ASSIGNMENT.
Produce the same data once more, line for line.

• • • • • • •

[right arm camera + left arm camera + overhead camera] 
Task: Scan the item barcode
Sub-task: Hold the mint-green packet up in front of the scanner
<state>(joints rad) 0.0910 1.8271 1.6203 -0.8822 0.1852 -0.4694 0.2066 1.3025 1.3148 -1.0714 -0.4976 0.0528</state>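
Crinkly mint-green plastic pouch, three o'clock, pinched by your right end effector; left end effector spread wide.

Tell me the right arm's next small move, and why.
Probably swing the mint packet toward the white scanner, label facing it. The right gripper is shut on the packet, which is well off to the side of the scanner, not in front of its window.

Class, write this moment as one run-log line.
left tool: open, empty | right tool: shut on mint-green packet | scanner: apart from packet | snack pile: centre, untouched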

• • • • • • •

FINISHED EXERCISE.
[right arm camera + left arm camera + overhead camera] 
Task: Scan the item barcode
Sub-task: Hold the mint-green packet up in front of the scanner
<state>(joints rad) 0.0910 1.8271 1.6203 -0.8822 0.1852 -0.4694 0.2066 1.3025 1.3148 -1.0714 -0.4976 0.0528</state>
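Crinkly mint-green plastic pouch, three o'clock, pinched by your right end effector; left end effector spread wide.

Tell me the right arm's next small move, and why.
Probably swing the mint packet toward the white scanner, label facing it. The right gripper is shut on the packet, which is well off to the side of the scanner, not in front of its window.

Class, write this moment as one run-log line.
left tool: open, empty | right tool: shut on mint-green packet | scanner: apart from packet | snack pile: centre, untouched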

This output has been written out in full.